The SaaS Queuing Challenge

To better understand the role of queues in a SaaS environment, let’s look at a sample use case. The conceptual diagram in Figure 1 is an example of an order management system that uses queues.

Figure 1 – Order management and inventory update flows using queues.

The first flow depicts the integration of order, create, fill, and ship services. The order and shipment queues receive messages from multiple tenants. The services, such as Fill Order and Ship order, could be running in a container in Amazon Elastic Kubernetes Service (Amazon EKS), or they could be running serverless in AWS Lambda.

The second flow in Figure 1 is for the inventory update, where a file is uploaded by a tenant and a message is placed in the queue to be processed. The Batch Update Inventory process picks up the message and loads the data from the file into the inventory table.

While queues are relatively straightforward, multi-tenancy adds some additional considerations that may shape how you approach your queue design.

For example, you could face issues with message latency if one tenant ends up generating a large volume of orders (relative to other tenants). These messages could cause a backup in the queue for other tenants, thereby degrading the level of service for the other tenants. This scenario, shown in Figure 2, is known as “noisy neighbor.”

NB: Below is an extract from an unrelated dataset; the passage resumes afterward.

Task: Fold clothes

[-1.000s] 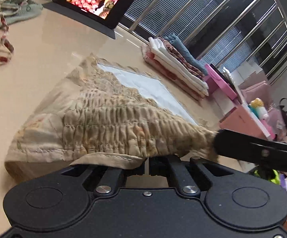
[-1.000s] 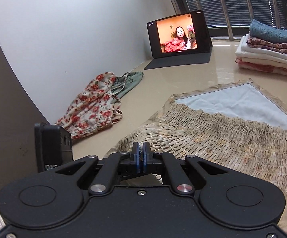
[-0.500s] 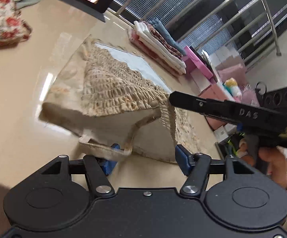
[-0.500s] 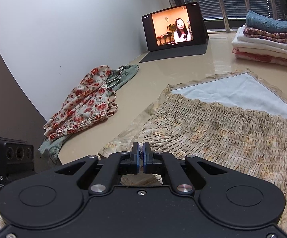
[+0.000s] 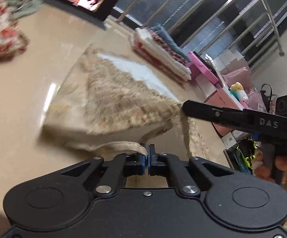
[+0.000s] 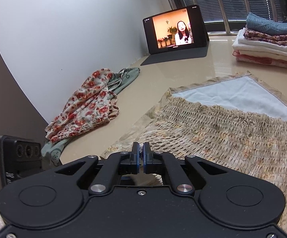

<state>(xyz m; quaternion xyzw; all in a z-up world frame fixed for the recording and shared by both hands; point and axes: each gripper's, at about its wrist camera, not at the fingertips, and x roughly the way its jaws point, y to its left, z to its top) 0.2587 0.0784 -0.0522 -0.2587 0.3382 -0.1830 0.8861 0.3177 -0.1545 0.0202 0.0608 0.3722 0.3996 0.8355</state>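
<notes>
- The beige smocked dress (image 6: 222, 127) is spread on the glossy table (image 5: 14, 103).
- Its strap (image 5: 123, 145) is pinched by the left gripper (image 5: 147, 160).
- An edge of the dress is clamped by the right gripper (image 6: 141, 159).
- A folded stack (image 6: 268, 45), a tablet (image 6: 175, 31) and a floral garment (image 6: 83, 107) are seen around it.

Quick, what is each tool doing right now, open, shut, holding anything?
Left tool: shut on the beige dress's strap.
Right tool: shut on the beige dress.
</notes>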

Figure 2 – Tenant A causing noisy neighbor.

Three different colors represent the messages from three SaaS tenants. As you’ll notice, Tenant A has more messages than the other tenants, causing Tenant C to wait for the messages ahead in the queue to be processed. This delay could introduce latency that would impact the experience other tenants are having with the system.

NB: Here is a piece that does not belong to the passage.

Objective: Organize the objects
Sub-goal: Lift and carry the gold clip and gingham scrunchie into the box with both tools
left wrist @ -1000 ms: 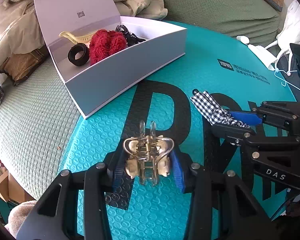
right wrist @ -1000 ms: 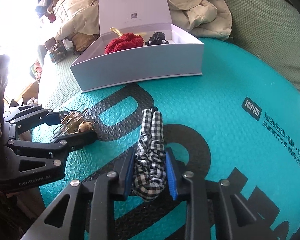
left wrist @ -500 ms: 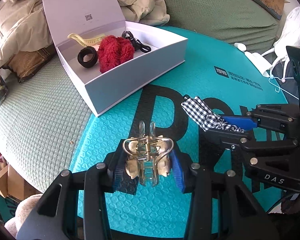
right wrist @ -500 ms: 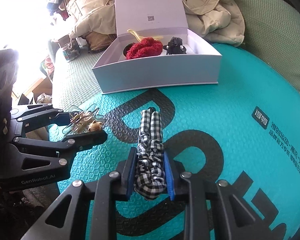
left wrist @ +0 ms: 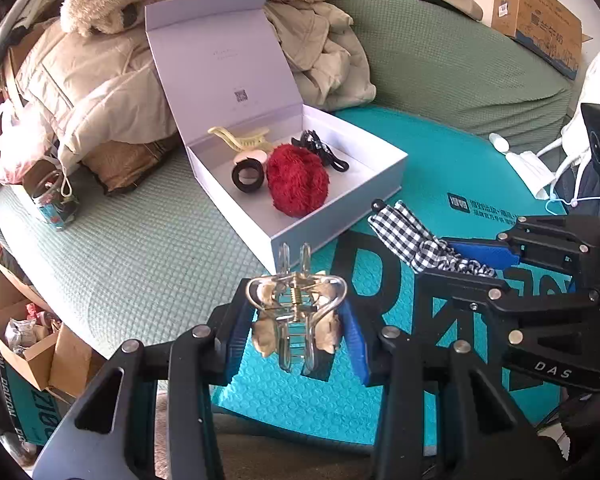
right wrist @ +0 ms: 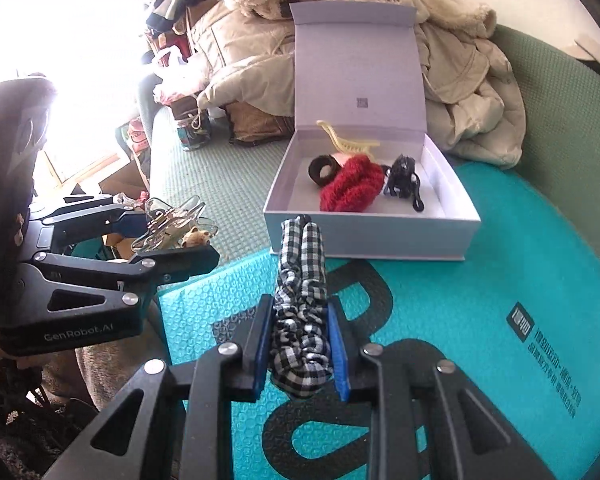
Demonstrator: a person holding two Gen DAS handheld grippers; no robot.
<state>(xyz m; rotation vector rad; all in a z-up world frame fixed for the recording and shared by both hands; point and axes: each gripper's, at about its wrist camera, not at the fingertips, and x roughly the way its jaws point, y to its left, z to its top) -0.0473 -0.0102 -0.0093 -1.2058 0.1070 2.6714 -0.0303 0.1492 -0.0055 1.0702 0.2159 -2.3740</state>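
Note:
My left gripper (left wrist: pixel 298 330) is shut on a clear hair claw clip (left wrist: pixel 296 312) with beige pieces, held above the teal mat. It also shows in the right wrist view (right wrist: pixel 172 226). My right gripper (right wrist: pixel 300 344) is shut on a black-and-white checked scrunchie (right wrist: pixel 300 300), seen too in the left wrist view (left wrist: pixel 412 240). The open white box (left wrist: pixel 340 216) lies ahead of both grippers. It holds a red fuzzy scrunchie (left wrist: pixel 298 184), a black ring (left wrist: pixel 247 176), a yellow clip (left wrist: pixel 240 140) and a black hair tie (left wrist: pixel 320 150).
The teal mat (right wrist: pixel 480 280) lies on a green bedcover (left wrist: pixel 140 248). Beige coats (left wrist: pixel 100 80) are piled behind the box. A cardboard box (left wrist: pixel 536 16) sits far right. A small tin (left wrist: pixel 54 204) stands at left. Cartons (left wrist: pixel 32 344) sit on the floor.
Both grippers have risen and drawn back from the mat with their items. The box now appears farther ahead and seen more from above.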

For the inventory update flow, you could face yet another kind of problem. If a file from Tenant B, for instance, has significantly more inventory items to be processed than the files of other tenants do, it could also impact the experience of the other tenants.

The challenge in designing multi-tenant solutions with queues is to find queuing strategies that satisfy multiple goals. You must overcome this noisy neighbor problem while continuing to meet the isolation requirements of tenants whose messages must not be co-mingled with those of other tenants for security and data protection.

At the same time, your approach must allow you to remain agile, simplify operations, and optimize costs.

There is no one-size-fits-all approach to designing the queues in a multi-tenant solution. Cloud-native architectures are often decomposed into various services and architectural components, each of which may play a different role in your system. As a result, the queuing requirements and strategy for each use case and elements of your system could vary.

Besides the variance in architectural components, your tenants may have different usage patterns and data volumes. Not only that, but some SaaS solutions may offer different subscription tiers (for example, Free, Professional, and Enterprise) which could be used to differentiate the experience of users.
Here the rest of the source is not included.